■ Work order ■
Your answer should hold every line of the records below that contains the string "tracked".

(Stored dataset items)
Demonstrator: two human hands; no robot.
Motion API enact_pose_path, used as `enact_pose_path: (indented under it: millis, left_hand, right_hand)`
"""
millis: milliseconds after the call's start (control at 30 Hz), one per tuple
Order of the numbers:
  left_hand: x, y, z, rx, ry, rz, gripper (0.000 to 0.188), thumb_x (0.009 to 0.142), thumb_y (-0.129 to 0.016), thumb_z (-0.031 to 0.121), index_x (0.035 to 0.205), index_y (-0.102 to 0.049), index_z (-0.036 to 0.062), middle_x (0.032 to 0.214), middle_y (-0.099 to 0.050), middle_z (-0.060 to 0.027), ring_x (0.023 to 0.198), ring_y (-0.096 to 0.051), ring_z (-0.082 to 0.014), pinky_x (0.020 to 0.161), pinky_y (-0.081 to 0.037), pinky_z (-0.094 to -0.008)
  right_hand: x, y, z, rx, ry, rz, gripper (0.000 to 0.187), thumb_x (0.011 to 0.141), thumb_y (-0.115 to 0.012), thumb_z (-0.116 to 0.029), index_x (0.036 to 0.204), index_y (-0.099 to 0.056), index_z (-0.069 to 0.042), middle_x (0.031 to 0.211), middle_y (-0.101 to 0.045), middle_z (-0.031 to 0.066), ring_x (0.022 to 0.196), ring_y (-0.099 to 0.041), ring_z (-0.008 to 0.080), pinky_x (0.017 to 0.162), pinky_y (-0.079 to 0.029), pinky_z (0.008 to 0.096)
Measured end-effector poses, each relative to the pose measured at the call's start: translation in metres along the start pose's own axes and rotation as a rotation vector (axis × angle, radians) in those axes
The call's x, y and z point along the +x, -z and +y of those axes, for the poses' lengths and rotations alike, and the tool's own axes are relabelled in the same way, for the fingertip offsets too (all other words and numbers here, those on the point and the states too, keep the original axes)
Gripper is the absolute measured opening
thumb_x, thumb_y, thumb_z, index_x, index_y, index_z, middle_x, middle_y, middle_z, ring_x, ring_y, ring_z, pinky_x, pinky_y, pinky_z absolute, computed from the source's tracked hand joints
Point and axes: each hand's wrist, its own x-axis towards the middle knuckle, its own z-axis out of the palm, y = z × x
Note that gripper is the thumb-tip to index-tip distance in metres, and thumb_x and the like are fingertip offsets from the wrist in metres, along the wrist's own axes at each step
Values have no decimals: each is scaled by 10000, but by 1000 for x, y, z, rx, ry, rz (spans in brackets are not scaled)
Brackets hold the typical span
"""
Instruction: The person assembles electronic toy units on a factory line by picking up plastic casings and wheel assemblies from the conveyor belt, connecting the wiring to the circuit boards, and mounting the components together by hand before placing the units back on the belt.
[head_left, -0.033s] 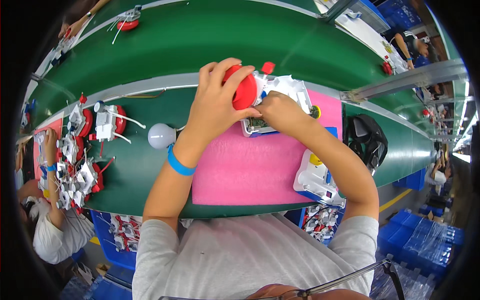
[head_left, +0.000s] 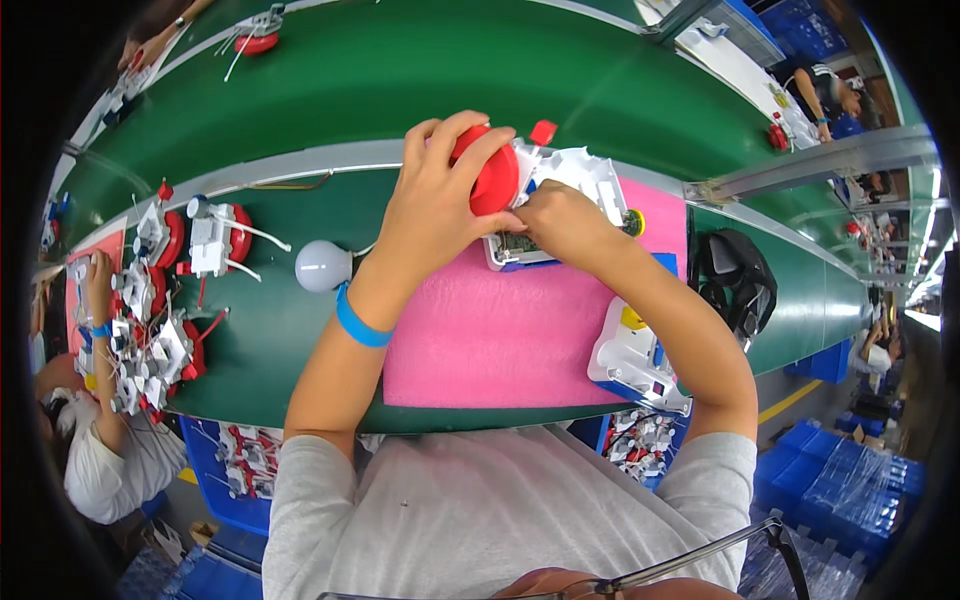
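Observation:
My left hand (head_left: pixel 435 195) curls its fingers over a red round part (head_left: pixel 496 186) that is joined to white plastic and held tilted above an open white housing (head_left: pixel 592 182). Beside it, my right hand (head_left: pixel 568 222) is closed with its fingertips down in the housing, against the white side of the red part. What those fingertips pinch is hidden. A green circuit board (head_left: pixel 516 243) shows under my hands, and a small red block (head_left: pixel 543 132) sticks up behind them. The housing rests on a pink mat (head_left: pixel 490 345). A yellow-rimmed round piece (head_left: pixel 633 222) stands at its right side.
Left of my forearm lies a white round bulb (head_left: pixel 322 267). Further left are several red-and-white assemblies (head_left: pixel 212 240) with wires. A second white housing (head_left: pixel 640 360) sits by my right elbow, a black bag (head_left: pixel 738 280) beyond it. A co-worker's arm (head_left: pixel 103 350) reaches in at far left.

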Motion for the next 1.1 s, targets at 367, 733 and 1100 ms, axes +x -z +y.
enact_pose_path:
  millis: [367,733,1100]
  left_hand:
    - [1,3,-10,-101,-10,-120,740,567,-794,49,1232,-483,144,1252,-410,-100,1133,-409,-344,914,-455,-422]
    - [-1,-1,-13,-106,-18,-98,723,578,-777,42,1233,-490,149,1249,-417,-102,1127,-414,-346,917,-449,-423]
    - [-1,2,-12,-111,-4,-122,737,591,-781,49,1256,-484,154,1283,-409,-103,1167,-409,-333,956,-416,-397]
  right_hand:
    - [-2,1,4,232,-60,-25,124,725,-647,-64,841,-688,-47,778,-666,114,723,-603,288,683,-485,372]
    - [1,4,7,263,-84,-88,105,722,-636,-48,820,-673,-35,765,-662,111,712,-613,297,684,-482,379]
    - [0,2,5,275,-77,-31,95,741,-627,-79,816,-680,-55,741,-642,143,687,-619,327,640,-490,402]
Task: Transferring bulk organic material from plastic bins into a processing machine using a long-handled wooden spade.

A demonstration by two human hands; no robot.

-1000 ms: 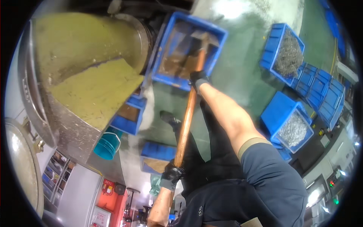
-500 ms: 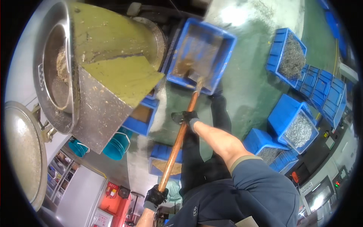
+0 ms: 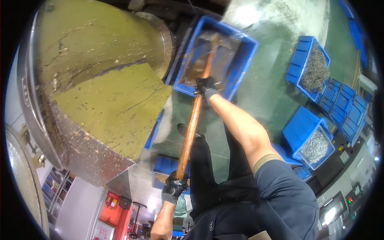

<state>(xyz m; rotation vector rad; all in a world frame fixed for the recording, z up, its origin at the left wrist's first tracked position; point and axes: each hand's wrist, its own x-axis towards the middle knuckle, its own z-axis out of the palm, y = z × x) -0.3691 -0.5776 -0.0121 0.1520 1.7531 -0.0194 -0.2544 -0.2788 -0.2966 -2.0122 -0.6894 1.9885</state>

■ Answer box ■
thumb_x, thumb_y, thumb_z, index_x, index_y, index_z, middle_x, middle_y, middle_z, ring_x, ring_y, ring_z, pinky_x, pinky_y, pinky_z absolute, computed from the source's tracked hand joints
<state>(xyz m; rotation vector rad; all in a world frame fixed for the recording, z up, its origin at the left wrist's first tracked position; point and axes: each hand's wrist, its own x-axis towards the middle knuckle, its own z-axis out of the palm, y = z × x) -0.3691 -0.5776 -0.0121 0.1520 1.7531 -0.0194 -0.2544 -0.2788 -0.2966 -2.0122 -0.6894 1.9885</state>

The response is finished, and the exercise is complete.